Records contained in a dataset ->

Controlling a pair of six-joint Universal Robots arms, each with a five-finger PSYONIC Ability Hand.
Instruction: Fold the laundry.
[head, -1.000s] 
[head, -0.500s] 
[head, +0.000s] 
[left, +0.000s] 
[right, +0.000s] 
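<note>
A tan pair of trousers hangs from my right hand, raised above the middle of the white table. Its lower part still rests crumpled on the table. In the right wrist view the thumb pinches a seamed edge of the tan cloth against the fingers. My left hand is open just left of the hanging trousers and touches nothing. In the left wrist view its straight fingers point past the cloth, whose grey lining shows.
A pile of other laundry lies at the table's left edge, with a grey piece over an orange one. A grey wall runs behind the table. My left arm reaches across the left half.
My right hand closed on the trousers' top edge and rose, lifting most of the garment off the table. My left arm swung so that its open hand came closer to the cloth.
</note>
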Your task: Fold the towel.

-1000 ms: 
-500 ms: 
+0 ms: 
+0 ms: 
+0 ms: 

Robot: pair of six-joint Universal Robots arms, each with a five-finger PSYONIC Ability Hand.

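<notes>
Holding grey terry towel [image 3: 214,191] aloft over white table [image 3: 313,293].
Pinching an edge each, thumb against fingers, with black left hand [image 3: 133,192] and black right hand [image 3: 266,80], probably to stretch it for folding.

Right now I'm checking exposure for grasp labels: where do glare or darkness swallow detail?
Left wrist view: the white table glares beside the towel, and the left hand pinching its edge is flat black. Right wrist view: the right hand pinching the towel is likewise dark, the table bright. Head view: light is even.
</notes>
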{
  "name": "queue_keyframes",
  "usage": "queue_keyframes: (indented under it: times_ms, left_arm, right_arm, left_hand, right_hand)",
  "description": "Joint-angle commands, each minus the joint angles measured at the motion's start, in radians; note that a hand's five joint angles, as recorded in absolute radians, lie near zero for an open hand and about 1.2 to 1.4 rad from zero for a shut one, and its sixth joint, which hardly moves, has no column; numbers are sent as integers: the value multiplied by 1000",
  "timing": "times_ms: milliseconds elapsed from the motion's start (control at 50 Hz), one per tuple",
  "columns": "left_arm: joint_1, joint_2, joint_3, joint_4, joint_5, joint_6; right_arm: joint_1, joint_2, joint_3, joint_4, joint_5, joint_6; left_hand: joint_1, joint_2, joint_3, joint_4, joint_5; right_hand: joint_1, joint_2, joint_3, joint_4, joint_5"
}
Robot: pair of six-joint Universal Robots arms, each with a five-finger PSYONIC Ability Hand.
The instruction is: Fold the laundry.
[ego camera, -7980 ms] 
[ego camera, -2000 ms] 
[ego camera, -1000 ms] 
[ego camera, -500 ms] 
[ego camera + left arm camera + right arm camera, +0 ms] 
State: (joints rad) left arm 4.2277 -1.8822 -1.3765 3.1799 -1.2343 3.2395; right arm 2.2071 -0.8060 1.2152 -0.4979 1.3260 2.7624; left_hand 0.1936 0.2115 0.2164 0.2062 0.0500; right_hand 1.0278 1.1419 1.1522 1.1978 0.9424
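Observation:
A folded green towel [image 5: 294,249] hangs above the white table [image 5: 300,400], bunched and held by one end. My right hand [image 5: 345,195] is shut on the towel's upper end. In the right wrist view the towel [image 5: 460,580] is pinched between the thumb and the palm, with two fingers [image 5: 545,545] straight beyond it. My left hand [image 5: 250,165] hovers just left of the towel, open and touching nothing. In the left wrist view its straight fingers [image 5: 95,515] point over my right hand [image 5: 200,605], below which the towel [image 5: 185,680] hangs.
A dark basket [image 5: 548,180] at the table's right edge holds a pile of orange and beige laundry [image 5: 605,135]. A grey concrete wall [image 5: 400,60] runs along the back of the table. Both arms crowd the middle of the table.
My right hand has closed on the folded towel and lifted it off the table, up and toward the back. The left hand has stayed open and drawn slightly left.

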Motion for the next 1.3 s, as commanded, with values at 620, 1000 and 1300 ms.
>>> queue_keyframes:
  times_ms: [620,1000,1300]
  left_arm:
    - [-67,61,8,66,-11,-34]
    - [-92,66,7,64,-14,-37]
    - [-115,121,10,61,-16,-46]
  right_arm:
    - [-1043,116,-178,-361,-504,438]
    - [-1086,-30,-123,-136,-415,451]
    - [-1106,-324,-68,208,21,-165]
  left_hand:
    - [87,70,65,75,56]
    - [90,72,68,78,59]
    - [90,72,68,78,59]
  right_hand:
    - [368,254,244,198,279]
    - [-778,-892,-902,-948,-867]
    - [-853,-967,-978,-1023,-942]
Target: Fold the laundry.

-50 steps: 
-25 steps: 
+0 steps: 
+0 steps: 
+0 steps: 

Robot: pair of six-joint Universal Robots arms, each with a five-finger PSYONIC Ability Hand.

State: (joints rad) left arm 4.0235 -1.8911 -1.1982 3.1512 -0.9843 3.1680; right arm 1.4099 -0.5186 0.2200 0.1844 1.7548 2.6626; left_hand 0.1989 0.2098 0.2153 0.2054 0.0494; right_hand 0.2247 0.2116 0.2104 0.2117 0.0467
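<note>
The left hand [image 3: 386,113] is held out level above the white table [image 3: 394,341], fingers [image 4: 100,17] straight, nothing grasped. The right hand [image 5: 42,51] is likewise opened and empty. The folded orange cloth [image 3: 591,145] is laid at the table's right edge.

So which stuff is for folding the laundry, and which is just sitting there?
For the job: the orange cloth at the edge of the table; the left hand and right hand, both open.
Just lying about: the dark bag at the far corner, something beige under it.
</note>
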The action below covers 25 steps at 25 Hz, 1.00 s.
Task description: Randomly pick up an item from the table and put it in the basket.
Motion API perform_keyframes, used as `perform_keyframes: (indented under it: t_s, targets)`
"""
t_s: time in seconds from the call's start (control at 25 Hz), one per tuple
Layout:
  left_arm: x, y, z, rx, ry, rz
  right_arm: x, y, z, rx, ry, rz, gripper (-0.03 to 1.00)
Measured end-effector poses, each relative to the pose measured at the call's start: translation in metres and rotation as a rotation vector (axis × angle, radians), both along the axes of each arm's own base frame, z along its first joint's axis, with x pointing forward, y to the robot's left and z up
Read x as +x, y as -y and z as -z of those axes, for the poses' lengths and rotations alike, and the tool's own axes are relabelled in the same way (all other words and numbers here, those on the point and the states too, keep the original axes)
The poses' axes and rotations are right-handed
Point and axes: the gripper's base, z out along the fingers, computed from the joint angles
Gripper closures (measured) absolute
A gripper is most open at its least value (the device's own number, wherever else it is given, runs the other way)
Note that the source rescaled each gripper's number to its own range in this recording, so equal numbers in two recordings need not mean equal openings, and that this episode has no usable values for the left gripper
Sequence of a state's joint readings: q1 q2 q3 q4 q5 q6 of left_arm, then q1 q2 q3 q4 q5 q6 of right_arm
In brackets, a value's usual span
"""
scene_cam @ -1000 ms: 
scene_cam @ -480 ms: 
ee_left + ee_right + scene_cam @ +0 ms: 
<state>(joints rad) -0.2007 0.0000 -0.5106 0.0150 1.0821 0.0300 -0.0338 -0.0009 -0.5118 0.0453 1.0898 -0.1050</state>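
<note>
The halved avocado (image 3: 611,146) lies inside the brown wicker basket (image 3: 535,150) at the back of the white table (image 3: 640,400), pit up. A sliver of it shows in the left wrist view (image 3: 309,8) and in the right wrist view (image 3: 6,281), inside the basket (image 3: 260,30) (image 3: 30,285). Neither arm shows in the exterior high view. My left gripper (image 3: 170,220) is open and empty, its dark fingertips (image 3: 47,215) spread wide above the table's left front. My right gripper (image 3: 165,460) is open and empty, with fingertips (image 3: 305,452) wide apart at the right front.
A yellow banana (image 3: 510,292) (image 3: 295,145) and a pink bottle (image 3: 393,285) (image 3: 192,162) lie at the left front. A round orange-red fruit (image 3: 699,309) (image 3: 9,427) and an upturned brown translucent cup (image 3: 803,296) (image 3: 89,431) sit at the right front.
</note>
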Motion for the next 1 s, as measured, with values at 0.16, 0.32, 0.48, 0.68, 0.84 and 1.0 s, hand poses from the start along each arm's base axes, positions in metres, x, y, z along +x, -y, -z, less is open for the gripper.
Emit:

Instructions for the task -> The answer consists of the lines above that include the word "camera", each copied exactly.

Response for this exercise ->
[ego camera, -7980 ms] 
[ego camera, -2000 ms] 
[ego camera, -1000 ms] 
[ego camera, -500 ms] 
[ego camera + left arm camera + right arm camera, +0 ms] 

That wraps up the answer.